Mon ami me présenta. Marguerite me fit une légère inclination de tête, et dit :
– Et mes bonbons ?
– Les voici.
En les prenant, elle me regarda. Je baissai les yeux, je rougis.
Elle se pencha à l'oreille de sa voisine, lui dit quelques mots tout bas, et toutes deux éclatèrent de rire.
Bien certainement j'étais la cause de cette hilarité ; mon embarras en redoubla. À cette époque, j'avais pour maîtresse une petite bourgeoise fort tendre et fort sentimentale, dont le sentiment et les lettres mélancoliques me faisaient rire. Je compris le mal que j'avais dû lui faire par celui que j'éprouvais, et, pendant cinq minutes, je l'aimai comme jamais on n'aima une femme.

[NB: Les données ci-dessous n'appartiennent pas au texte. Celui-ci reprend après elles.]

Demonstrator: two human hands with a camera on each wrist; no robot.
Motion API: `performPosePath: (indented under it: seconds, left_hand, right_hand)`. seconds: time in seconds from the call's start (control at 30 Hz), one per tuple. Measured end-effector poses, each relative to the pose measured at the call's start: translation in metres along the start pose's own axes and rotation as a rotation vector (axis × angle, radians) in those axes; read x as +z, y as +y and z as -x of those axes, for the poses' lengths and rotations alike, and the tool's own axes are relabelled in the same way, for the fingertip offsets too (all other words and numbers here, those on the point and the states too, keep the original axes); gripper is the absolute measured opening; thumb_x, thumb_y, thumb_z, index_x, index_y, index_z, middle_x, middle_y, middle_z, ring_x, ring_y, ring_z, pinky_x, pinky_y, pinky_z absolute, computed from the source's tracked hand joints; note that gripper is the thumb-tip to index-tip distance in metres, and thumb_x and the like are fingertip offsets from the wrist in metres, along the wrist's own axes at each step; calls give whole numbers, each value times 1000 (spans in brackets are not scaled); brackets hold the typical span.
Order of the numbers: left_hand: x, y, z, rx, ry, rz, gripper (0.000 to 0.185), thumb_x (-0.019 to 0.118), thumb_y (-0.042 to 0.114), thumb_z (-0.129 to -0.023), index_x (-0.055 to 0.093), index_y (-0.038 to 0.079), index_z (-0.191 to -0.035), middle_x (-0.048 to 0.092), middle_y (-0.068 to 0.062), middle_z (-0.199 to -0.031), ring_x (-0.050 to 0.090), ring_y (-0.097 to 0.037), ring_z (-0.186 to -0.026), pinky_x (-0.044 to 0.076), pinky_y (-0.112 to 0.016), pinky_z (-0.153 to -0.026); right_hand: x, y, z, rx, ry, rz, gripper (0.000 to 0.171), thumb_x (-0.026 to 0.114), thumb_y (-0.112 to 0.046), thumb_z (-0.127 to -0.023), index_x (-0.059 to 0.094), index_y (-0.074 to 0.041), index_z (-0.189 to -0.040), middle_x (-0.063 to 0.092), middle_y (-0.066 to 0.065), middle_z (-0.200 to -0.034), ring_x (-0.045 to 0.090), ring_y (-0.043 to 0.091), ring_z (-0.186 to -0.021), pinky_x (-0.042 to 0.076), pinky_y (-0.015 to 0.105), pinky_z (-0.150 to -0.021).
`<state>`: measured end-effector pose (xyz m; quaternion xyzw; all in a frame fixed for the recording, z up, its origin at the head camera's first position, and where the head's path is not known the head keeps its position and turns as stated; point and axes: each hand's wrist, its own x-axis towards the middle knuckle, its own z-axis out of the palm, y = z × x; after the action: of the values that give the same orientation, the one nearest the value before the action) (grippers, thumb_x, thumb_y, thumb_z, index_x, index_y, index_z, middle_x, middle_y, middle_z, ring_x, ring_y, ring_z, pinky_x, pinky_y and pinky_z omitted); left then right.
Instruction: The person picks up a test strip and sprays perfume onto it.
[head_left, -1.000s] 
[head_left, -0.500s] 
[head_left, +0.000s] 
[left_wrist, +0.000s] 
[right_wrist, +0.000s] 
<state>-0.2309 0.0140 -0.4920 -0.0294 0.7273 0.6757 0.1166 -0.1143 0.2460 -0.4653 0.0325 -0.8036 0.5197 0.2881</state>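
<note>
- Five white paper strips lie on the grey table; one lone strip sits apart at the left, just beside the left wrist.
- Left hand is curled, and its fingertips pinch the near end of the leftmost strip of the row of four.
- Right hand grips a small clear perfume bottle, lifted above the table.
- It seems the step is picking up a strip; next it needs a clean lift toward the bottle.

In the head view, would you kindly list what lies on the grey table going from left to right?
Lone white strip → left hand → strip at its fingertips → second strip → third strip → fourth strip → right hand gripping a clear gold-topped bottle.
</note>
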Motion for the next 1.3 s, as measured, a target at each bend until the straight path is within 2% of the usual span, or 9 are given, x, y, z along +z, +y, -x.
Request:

Marguerite mangeait ses raisins sans plus s'occuper de moi.
Mon introducteur ne voulut pas me laisser dans cette position ridicule.
– Marguerite, fit-il, il ne faut pas vous étonner si M. Duval ne vous dit rien, vous le bouleversez tellement qu'il ne trouve pas un mot.
– Je crois plutôt que monsieur vous a accompagné ici parce que cela vous ennuyait d'y venir seul.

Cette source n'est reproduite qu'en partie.